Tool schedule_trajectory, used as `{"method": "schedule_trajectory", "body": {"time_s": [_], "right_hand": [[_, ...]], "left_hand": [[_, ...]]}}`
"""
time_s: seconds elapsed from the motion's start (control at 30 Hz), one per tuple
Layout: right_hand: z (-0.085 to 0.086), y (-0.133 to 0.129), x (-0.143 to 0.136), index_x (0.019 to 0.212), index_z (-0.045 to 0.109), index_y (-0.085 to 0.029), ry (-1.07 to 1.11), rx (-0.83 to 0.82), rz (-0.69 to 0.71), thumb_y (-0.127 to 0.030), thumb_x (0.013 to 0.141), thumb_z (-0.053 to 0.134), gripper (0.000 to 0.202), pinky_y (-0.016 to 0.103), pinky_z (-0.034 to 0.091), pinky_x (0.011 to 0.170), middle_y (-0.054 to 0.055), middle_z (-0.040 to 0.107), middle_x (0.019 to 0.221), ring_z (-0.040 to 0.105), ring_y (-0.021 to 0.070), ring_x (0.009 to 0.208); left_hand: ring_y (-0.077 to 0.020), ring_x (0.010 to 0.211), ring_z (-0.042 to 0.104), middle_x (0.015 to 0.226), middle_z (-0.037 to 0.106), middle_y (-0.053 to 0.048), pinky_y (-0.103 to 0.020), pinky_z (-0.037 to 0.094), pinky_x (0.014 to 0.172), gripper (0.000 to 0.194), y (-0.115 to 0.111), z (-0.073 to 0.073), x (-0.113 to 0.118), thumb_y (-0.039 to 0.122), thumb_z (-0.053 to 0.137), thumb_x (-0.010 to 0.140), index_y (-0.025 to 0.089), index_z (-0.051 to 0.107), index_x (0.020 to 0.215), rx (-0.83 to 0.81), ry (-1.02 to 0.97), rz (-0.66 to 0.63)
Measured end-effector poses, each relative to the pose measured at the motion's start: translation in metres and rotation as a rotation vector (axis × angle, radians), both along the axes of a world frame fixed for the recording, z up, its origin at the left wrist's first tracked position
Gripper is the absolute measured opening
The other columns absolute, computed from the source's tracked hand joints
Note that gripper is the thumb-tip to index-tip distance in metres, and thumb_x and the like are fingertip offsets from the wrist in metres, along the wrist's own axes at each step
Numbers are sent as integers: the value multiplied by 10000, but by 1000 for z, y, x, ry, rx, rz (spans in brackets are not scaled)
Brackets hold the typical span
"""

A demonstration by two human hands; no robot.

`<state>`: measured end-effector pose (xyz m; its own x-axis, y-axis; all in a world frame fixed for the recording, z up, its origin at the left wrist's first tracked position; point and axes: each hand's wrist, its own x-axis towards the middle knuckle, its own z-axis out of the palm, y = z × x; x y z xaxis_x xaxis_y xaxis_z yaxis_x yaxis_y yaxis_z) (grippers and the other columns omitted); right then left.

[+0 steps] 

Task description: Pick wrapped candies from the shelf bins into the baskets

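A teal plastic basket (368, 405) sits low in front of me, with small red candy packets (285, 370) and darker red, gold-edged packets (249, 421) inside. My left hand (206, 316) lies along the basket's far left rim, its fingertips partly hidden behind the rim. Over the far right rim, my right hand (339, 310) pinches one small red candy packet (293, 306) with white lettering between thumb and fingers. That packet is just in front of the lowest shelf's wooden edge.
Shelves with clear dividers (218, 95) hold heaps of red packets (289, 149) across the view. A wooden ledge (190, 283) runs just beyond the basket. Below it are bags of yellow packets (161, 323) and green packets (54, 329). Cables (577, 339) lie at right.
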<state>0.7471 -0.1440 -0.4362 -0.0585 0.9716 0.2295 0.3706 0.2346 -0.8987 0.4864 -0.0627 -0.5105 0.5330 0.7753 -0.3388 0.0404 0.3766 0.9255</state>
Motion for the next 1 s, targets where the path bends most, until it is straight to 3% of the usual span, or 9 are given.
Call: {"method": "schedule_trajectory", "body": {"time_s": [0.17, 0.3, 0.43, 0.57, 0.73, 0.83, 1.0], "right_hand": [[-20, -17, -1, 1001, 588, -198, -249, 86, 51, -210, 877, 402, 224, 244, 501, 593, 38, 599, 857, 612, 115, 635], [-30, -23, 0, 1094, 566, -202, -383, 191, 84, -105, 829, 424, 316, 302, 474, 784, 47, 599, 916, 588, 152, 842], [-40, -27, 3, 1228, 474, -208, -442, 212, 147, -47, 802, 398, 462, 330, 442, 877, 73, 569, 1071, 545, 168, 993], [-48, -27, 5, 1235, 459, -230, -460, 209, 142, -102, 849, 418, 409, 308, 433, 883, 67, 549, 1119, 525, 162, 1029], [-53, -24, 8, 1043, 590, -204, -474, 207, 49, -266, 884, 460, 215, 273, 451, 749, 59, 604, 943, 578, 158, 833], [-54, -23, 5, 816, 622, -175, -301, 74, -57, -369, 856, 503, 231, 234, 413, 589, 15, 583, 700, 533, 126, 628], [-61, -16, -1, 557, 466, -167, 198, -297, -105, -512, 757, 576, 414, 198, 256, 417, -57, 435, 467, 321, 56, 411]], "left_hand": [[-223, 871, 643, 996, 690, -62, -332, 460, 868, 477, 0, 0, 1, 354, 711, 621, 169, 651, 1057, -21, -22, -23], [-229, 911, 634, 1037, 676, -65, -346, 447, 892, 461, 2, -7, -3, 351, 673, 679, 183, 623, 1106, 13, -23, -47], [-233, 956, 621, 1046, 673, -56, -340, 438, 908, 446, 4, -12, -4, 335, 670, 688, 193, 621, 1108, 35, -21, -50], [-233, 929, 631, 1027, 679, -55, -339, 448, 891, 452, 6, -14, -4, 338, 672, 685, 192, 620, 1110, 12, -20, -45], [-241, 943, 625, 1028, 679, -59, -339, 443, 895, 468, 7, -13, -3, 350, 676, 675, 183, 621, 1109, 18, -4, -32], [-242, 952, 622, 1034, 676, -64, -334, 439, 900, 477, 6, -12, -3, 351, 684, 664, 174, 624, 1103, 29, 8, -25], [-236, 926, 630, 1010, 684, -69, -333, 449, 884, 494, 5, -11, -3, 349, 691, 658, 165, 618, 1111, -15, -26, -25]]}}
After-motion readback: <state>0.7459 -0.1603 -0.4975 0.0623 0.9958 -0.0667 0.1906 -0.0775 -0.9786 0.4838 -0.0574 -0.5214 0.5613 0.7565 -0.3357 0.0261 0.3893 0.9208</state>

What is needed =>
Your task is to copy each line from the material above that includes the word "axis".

Task output =>
Measured end-effector poses, each relative to the pose measured at the motion's start: translation in metres and rotation as a rotation vector (axis × angle, radians), both along the axes of a world frame fixed for the recording, z up, its origin at the left wrist's first tracked position
`<state>`: measured end-effector pose (xyz m; its own x-axis, y-axis; all in a world frame fixed for the recording, z up, its origin at the left wrist's first tracked position; point and axes: each hand's wrist, its own x-axis towards the middle knuckle, its own z-axis out of the palm, y = z × x; x y z xaxis_x xaxis_y xaxis_z yaxis_x yaxis_y yaxis_z) (grippers and the other columns omitted); right then left.

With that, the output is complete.